On January 11, popular writer and critic Li Chengpeng reported on Weibo that he had received orders not to speak at his book signing in Chengdu the next day. Li was also prohibited from asking questions of the audience. Even special guests, among them prominent writers who have clashed with the authorities before, were forbidden from speaking:
@lichengpeng: Someone sent me strict orders from the higher-ups in the middle of the night: At my Chengdu book signing on the 12th, readers are forbidden to ask me questions; I am forbidden from speaking or making opening remarks. I can’t even say “Happy New Year” or “thank you.” I am forbidden from introducing Liu Shahe, Ran Yunfei, and all other special guests; I cannot ask them questions, and they cannot say a word, not even “Happy New Year.” They can only sit in the corner… This deeply violates my understanding of respect. They are insane. Thinking…
His new book, The Whole World Knows, is a collection of essays on contemporary Chinese society. It tackles sensitive issues like the “tofu dregs” schools which collapsed in the 2008 Sichuan earthquake and the disastrous corner-cutting laid bare by the Wenzhou high-speed rail crash.
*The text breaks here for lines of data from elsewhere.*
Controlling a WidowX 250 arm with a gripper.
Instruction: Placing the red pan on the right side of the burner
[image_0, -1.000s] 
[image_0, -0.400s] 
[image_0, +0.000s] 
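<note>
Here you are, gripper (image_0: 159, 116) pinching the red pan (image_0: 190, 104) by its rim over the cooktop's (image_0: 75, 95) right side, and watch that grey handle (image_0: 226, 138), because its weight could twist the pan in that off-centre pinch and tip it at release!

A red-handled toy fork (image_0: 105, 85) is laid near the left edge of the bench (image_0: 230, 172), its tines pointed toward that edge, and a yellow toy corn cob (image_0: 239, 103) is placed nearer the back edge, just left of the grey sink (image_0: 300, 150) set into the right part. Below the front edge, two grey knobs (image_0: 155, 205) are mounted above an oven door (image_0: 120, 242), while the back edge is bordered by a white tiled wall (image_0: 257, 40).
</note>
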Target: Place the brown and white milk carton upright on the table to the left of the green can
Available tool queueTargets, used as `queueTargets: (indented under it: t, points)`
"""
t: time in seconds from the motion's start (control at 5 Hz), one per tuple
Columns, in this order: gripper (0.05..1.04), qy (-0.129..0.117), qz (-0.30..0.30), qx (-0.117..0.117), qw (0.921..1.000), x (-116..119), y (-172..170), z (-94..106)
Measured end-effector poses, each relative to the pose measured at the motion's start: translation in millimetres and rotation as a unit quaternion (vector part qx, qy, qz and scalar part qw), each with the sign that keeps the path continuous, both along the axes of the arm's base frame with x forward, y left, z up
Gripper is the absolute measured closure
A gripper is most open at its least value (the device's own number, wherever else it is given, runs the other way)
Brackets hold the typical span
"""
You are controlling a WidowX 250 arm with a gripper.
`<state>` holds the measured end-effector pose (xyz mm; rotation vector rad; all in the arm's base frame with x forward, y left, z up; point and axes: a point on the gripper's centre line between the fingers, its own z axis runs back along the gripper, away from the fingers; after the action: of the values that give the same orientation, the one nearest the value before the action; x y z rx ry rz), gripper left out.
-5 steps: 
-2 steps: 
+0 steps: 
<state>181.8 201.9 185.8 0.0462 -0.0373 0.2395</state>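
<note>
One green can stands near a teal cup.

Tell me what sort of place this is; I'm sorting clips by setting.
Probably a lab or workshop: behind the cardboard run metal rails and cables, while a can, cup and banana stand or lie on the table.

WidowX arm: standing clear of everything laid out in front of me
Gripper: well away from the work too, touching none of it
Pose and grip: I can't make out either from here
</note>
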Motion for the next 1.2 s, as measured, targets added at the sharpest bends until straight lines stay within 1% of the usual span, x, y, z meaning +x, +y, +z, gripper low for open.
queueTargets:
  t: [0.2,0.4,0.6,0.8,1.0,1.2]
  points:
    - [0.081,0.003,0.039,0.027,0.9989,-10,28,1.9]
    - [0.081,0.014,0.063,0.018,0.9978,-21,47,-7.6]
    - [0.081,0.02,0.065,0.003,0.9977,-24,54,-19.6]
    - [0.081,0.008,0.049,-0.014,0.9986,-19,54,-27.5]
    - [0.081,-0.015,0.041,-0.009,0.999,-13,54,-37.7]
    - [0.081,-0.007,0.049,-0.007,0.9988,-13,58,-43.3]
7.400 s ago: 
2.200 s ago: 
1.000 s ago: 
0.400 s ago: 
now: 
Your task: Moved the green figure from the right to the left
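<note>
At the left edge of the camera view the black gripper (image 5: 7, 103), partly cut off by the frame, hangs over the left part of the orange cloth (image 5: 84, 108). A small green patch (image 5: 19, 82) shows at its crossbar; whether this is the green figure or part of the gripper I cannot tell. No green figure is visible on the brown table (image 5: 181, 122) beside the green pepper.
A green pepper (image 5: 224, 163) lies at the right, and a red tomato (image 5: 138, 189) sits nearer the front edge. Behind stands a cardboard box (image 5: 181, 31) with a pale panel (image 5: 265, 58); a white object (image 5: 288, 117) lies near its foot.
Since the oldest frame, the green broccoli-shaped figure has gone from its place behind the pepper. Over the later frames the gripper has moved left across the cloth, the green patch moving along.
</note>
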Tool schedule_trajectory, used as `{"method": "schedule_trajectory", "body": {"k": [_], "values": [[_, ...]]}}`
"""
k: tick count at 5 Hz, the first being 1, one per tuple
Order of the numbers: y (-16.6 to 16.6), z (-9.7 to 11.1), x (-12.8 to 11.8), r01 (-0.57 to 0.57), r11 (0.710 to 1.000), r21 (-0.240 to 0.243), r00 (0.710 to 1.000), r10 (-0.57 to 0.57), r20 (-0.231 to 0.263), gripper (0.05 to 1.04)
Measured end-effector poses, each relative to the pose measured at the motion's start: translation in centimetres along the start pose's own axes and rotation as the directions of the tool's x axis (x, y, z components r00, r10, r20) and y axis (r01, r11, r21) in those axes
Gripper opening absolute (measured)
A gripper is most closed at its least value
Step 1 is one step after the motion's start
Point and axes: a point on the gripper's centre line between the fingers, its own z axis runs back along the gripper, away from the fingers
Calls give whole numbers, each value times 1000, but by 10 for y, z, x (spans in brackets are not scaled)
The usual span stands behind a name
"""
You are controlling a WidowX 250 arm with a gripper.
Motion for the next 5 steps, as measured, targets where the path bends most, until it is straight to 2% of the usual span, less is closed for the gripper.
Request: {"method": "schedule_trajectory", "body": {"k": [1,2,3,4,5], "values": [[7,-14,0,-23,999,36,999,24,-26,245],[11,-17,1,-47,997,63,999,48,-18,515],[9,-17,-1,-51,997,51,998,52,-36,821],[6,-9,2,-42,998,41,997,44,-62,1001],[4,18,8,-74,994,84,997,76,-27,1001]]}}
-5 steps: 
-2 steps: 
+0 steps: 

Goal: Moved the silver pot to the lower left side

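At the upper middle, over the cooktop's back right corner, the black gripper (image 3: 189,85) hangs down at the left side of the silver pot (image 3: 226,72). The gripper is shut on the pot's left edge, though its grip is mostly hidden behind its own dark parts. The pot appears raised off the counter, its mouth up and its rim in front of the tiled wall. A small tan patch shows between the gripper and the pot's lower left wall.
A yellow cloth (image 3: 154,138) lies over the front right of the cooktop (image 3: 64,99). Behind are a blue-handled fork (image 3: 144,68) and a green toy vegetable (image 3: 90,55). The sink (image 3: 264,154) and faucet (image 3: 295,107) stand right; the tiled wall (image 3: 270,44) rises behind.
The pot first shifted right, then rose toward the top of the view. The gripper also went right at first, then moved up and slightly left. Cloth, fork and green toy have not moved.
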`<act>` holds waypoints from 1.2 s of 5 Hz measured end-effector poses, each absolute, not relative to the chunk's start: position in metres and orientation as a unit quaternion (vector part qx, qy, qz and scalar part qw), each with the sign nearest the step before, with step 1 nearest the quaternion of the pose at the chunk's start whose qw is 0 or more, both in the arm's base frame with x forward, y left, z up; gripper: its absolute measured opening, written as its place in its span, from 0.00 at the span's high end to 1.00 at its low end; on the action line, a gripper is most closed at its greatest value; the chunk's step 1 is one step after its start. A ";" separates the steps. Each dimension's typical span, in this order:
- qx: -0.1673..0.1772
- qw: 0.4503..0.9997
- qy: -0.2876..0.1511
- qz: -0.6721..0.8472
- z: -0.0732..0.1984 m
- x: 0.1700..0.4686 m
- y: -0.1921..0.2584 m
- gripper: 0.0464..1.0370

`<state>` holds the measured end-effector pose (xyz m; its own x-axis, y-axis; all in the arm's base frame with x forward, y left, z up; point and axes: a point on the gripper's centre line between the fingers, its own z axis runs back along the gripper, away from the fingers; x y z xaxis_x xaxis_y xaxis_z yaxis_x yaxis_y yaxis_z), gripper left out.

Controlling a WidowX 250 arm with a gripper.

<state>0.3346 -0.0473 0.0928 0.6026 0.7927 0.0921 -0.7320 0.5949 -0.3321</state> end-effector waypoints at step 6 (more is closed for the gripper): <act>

Li later reposted a weibo from a reader at the book signing:
@lichengpeng: RT: @alexandermoo: At the scene where these notices were given, I’ve heard the voices of Li Yawei, Ran Yunfei, and many others. I can verify that two Xinhua Bookstore staff are present as well… Right now I’m still on the phone with bookstore comrades. My thoughts: this shows the utmost disrespect to the readers, some of whom rushed all the way from Shanghai just for this event. They don’t want to look at a bunch of taciturn prostheses. The latest news: the authorities have notified the speakers that they may not utter a single word.
Weibo fans rallied to Li’s side:
@joylovingheart: If they don’t let them speak, they might as well tape their mouths shut.
@ziyueqingye: They get sent to the firing squad for saying “Happy New Year”? This expands my understanding of limiting freedom of speech.
@youyi009: What are they [the authorities] afraid of? What exactly is it that they dread?
@xieliang7: If they can’t speak, can they tweet? They can communicate via Weibo at the book signing.
@Billsaid: Looks like Li Big Eyes should change his name to Li Don’t Speak. That’s sure to catch on.
@MountainUncle: I urge the higher-ups to offer free packing tape!
@ligelongClingclang: What the higher-ups mean is that the interests of the individual can’t influence the interests of the party-state. We must be united with absolute sincerity.
@nky888nky: Only after repeated prohibition is one unstoppable. They wish to cover you up, but instead you is all the more obvious. This is all free advertising. The voiceless is even more victorious in making his voice heard.
@Wchengbo: The dynasty has changed, but the way of thought is unchangeable.
Via CDT Chinese.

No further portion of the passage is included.